Pianist and conductor responded differently to the Larghetto’s air of delicate melancholy.  Leading off the movement, Goode brought an Apollonian cool to his part, the elegantly voiced chords stepping down the keyboard with quiet dignity.  In the orchestral responses, Nelsons seemed to feel no such inhibitions, his hands (batonless again) exhorting the orchestra to swell with emotion.

In the finale, however, everyone got together and hit the same easy stride in the skipping main theme.  The orchestra’s woodwinds danced divinely, in solos and as a section.  Goode excelled in blazing scales, and particularly in the capricious, cadenza-like Eingang, a solo passage leading back to the main theme.  The movement, with its gloriously extended coda, ended on a high note, and Goode was called back to the stage twice for bows.

On the podium, Andris Nelsons’s intense physical involvement with every detail of a score is something to see—hard not to watch, in fact.   On good nights when the agile conductor seems to be surfing a great wave of orchestral sound, it’s easy to forget how close his approach comes to fussy over-management of the players.

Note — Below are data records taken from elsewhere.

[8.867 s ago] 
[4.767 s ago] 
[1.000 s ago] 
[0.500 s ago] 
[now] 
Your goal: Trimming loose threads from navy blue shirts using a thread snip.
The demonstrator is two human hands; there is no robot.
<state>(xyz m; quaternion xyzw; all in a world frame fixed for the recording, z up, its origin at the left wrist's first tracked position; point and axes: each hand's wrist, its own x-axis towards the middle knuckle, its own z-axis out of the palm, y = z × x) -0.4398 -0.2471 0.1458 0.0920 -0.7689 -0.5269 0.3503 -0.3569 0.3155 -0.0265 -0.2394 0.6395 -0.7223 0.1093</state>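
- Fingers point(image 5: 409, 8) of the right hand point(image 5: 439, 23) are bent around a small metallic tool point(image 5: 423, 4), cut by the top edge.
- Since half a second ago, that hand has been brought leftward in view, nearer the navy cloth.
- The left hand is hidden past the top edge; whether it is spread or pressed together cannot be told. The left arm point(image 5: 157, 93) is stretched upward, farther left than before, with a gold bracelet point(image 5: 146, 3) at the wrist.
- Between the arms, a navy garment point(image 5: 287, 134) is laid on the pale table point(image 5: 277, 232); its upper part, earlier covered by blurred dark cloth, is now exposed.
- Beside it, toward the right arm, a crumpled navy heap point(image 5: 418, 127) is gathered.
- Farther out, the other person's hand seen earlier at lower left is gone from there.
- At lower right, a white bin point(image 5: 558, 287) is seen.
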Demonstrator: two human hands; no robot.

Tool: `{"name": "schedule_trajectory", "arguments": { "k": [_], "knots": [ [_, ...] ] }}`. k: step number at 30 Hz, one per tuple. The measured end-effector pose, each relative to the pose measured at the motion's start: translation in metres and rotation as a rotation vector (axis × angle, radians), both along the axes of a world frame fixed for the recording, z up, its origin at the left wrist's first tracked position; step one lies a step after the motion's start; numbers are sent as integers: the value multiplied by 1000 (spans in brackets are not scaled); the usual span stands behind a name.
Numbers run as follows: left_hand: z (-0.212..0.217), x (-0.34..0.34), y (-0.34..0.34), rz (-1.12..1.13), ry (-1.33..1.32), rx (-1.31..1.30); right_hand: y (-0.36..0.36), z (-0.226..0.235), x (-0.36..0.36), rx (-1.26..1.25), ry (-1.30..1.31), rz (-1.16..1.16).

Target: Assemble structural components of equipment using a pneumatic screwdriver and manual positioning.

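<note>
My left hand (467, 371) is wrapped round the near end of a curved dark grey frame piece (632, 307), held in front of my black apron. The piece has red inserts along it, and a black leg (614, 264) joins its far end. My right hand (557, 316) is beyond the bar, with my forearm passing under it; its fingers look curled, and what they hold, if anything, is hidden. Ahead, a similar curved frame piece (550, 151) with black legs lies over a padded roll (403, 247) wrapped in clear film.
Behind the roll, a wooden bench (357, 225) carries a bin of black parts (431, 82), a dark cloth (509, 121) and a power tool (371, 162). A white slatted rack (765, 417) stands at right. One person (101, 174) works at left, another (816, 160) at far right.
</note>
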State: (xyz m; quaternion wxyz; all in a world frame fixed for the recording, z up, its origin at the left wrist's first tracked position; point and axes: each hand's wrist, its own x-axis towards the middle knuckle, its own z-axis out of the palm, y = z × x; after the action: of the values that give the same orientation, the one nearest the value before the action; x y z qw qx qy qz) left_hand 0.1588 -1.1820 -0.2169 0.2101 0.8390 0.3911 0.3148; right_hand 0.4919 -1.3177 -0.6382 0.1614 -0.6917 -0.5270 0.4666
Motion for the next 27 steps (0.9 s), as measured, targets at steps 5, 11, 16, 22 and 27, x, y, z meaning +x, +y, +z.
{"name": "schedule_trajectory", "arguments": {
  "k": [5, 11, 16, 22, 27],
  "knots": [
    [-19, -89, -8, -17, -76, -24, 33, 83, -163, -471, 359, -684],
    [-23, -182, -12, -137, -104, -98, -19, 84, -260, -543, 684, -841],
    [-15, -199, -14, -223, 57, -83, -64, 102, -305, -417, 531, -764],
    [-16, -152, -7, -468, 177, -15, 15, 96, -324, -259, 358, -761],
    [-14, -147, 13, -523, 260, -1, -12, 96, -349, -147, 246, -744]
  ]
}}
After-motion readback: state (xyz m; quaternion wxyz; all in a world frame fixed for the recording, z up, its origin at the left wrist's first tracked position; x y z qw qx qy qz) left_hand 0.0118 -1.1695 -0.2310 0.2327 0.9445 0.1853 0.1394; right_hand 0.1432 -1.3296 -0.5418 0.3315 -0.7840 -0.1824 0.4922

Thursday night in Ein Heldenleben, the BSO players delivered a performance that was exemplary in its power, clarity, and coordination.  But there was something missing in the characterization and continuity of the performance, and one became conscious of Nelsons’s efforts to shape each moment just so.

And in spite of his attentions, a lot of those moments didn’t quite pay off. The entrance of the Hero’s carping critics in woodwinds and muted brass, for example, was clean and accurate, but lacking that nyaah-nyaah factor.  The battle scene, undeniably a virtuoso turn for the entire orchestra, might have had more effect if it had sounded a little less under control.  And on this night “The Hero’s Works of Peace,” a collage of themes from Strauss’s other pieces, was outshone by Schuller’s scrappy dream-scherzo as an evocative musical reminiscence.

It’s a hazard of performing Strauss’s tone poems that attention to detail, however admirable in itself, can cause listeners to lose sight of the arc of the drama, so that when the composer shows up at the end to squeeze our tear ducts in the coda, we find ourselves unmoved. That, at least, was the reaction of one listener to Thursday night’s brilliant but somewhat disjointed performance.

The program will be repeated 8 p.m. Friday (UnderScore Friday concert with introductory comments by BSO violinist Jennie Shames), Saturday and Tuesday.  bso.org; 617-266-1200.

Posted in Performances


One Response to “Nelsons wraps his first BSO season with a program of mixed dreams”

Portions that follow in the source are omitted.